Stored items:
============

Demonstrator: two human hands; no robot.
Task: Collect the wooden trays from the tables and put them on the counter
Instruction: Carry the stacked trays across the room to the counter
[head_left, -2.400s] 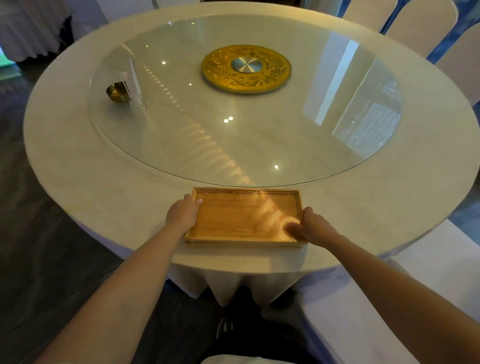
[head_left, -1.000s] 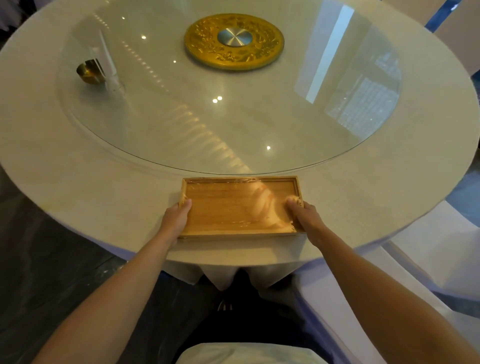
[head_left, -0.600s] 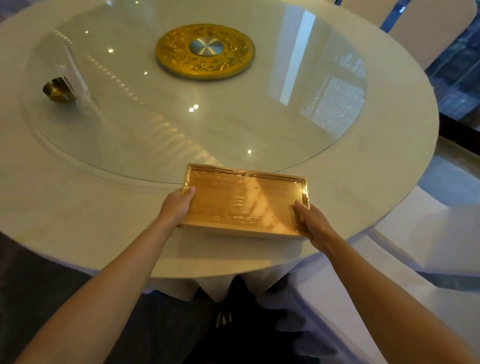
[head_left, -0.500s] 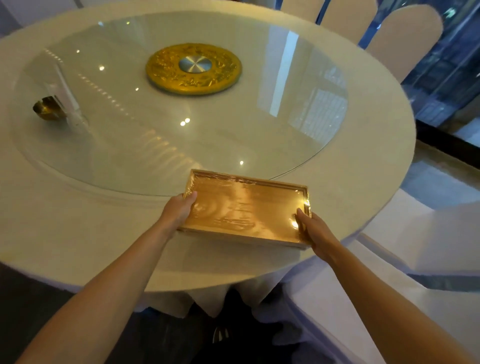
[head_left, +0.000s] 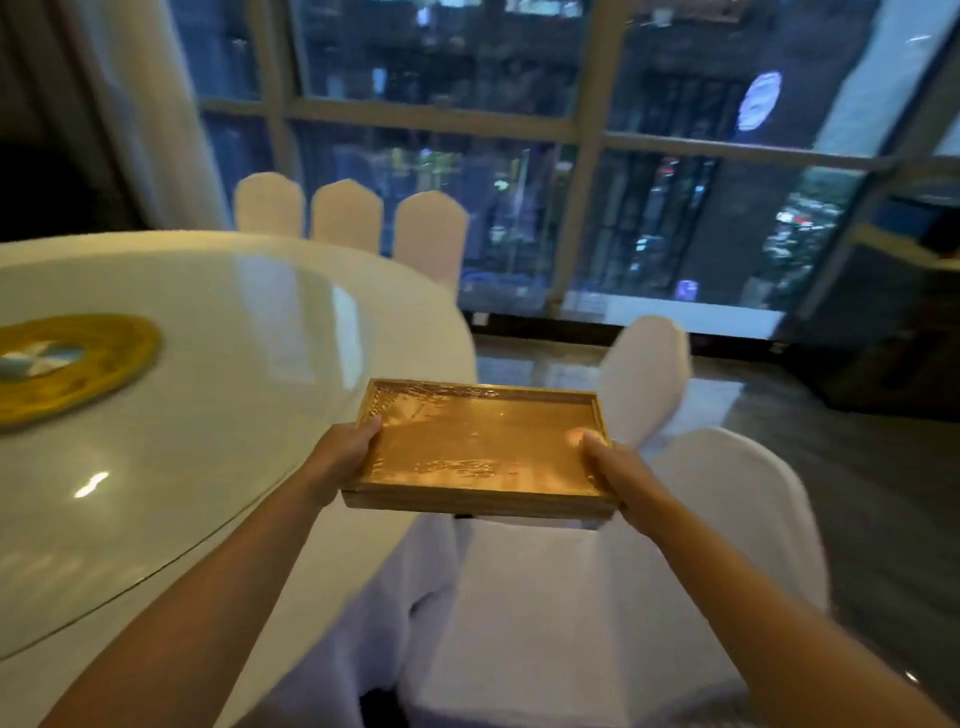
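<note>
Tray (head_left: 480, 449) of wood is hanging in the air between two bare hands, roughly level, out past the rim of the round table (head_left: 171, 467) and above a white-covered chair (head_left: 597, 571). It is wrapped in shiny clear film that is catching the light and wrinkling along the far edge. The left hand (head_left: 343, 454) is clamping the tray's left short end, thumb lying on top over the rim and the remaining fingers curled out of sight beneath. The right hand (head_left: 615, 475) is clamping the right short end the same way, thumb pressing inside the near right corner, the other fingers wrapping under the side where they cannot be seen. Both forearms are reaching forward from the bottom of the view.

The table is sitting to the left, carrying a glass turntable (head_left: 218, 332) with a gold disc (head_left: 104, 358) at its centre. Three more covered chair backs (head_left: 347, 218) are standing in a row behind the table, and another (head_left: 647, 379) is showing just beyond the tray's right end. A tall window (head_left: 587, 156) with pale frames is filling the background, with blurred lights outside it. The whole view is slightly smeared by motion
</note>
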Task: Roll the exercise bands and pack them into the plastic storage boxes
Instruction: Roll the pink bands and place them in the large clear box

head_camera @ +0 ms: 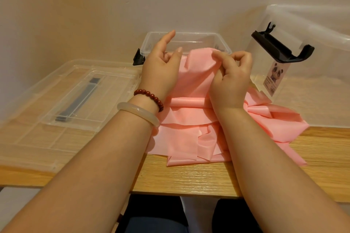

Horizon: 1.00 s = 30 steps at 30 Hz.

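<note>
A pink exercise band (pixel 189 132) lies crumpled in loose folds on the wooden table, in front of me. My right hand (pixel 232 79) pinches the band's upper edge and lifts it near the rim of a small clear storage box (pixel 189 36) that stands open at the back. My left hand (pixel 161 70) hovers just left of the lifted edge with fingers spread and straight, holding nothing. A larger clear box (pixel 310 47) with a black latch handle (pixel 280 47) and a panda label stands at the right.
Two clear lids, the smaller (pixel 91 98) stacked on the larger (pixel 28 128), lie flat on the table at the left. A plain wall closes the back. The table's front edge (pixel 189 193) runs just before my forearms; my lap shows below it.
</note>
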Tool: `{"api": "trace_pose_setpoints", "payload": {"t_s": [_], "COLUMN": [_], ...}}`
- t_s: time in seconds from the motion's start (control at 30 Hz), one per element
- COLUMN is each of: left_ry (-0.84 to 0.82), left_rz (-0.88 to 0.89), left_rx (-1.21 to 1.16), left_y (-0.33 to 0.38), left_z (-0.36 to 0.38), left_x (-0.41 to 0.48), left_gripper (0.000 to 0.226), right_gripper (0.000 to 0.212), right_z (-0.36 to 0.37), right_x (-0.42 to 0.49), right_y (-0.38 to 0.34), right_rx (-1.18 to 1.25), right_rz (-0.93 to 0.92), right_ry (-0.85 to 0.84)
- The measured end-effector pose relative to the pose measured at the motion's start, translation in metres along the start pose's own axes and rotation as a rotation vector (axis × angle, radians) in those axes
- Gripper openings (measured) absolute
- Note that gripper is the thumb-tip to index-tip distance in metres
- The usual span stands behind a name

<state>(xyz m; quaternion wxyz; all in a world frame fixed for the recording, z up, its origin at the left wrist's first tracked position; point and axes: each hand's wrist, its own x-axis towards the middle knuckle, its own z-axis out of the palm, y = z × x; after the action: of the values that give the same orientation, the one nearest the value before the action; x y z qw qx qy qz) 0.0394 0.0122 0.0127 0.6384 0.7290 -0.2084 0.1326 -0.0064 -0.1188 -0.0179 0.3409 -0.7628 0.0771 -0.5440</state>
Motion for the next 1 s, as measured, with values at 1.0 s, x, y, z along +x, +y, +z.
{"api": "trace_pose_setpoints", "payload": {"t_s": [1.0], "left_ry": [-0.130], "left_rz": [-0.411], "left_rx": [-0.130], "left_y": [0.018], "left_z": [0.003], "left_x": [-0.014], "left_gripper": [0.028], "right_gripper": [0.022], "right_z": [-0.005], "right_x": [0.004], "right_y": [-0.001], "right_rx": [-0.036], "right_rz": [0.306], "right_ry": [-0.128]}}
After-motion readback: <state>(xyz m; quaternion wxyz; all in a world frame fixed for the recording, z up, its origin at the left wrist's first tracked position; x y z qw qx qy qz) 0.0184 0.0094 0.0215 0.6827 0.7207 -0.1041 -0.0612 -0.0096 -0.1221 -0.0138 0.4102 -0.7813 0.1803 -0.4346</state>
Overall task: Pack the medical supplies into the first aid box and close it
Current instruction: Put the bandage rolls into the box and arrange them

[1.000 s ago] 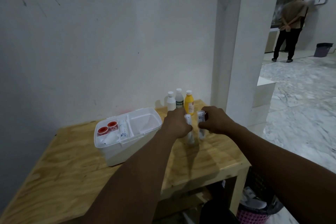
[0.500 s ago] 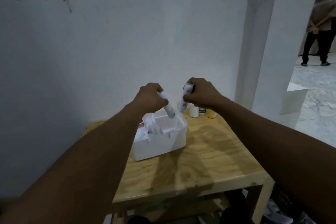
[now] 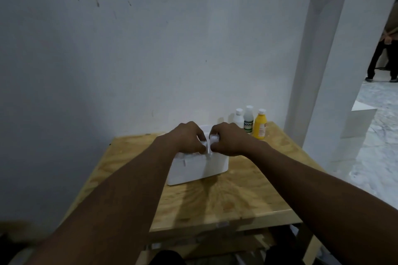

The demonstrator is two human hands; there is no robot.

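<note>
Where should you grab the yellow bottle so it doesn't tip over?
Probably around the round body of the yellow bottle, below its white cap. It stands upright at the right end of the row, so come in from the right, where the wooden table is open. On its left the clear bottle with the green label stands very close, leaving little room for fingers.

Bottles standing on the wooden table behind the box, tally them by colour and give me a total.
White plastic bottle: 1
Clear bottle with green label: 1
Yellow bottle with white cap: 1
Total: 3
</note>
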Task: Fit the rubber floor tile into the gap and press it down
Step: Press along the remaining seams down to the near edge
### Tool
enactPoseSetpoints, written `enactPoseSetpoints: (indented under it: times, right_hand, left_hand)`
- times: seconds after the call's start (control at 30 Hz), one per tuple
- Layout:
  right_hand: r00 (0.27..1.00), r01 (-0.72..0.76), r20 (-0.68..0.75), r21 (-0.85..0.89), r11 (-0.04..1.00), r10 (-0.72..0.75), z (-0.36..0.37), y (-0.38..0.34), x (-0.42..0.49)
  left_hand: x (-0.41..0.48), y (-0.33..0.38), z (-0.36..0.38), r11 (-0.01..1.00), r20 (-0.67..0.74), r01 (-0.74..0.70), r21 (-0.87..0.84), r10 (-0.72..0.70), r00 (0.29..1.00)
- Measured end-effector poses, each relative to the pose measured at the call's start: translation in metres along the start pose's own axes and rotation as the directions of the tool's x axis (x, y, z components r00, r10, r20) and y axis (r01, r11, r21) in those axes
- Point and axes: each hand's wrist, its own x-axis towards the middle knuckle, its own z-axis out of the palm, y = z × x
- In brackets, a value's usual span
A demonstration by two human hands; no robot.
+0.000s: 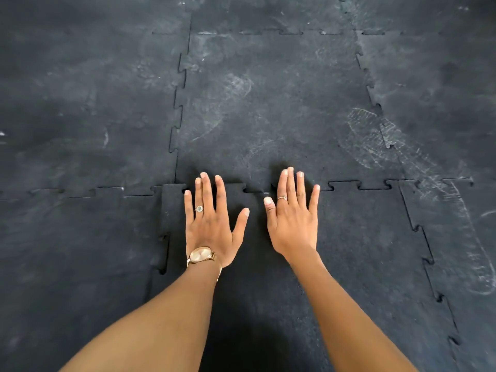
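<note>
With the left hand (212,224) and the right hand (292,218) laid flat, fingers spread and holding nothing, on the far seam of the rubber floor tile (362,237), its raised left edge (163,253) could be left unlocked if only the middle is pressed.

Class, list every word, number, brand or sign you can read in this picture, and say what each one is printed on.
None can be read.
Wristwatch on the left hand: dial too small and blurred to show any marking.
Rubber floor tile: no print.
Neighbouring tiles: only dusty scuffs and shoe prints, no lettering.
</note>
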Motion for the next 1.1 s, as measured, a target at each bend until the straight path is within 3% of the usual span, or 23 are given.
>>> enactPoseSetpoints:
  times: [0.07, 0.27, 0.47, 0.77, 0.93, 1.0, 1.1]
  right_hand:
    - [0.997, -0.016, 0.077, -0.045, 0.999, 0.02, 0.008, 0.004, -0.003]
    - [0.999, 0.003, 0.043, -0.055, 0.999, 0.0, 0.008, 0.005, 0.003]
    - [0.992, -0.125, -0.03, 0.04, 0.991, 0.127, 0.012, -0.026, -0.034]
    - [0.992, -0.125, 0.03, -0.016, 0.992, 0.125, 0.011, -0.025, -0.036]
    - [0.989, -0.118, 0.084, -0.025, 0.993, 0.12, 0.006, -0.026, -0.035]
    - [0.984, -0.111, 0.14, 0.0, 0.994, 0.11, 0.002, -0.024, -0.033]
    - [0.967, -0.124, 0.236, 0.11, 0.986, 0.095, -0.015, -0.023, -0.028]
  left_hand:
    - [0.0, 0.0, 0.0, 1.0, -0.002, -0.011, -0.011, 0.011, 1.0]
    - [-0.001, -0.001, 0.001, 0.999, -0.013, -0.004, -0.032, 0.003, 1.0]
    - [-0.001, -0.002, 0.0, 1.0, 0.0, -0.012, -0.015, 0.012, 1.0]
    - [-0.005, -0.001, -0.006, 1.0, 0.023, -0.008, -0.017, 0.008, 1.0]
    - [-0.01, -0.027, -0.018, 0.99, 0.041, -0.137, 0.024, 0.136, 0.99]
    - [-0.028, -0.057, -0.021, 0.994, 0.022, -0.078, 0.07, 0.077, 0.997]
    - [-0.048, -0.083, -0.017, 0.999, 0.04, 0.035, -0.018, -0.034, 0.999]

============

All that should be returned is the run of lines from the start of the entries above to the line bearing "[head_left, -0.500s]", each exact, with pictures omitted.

FINISHED TASK =>
Demonstrator: two human hands; no robot.
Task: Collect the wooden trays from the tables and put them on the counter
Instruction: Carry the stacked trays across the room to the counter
[head_left, -2.400s] 
[head_left, -1.000s] 
[head_left, -0.600s] 
[head_left, -0.500s] 

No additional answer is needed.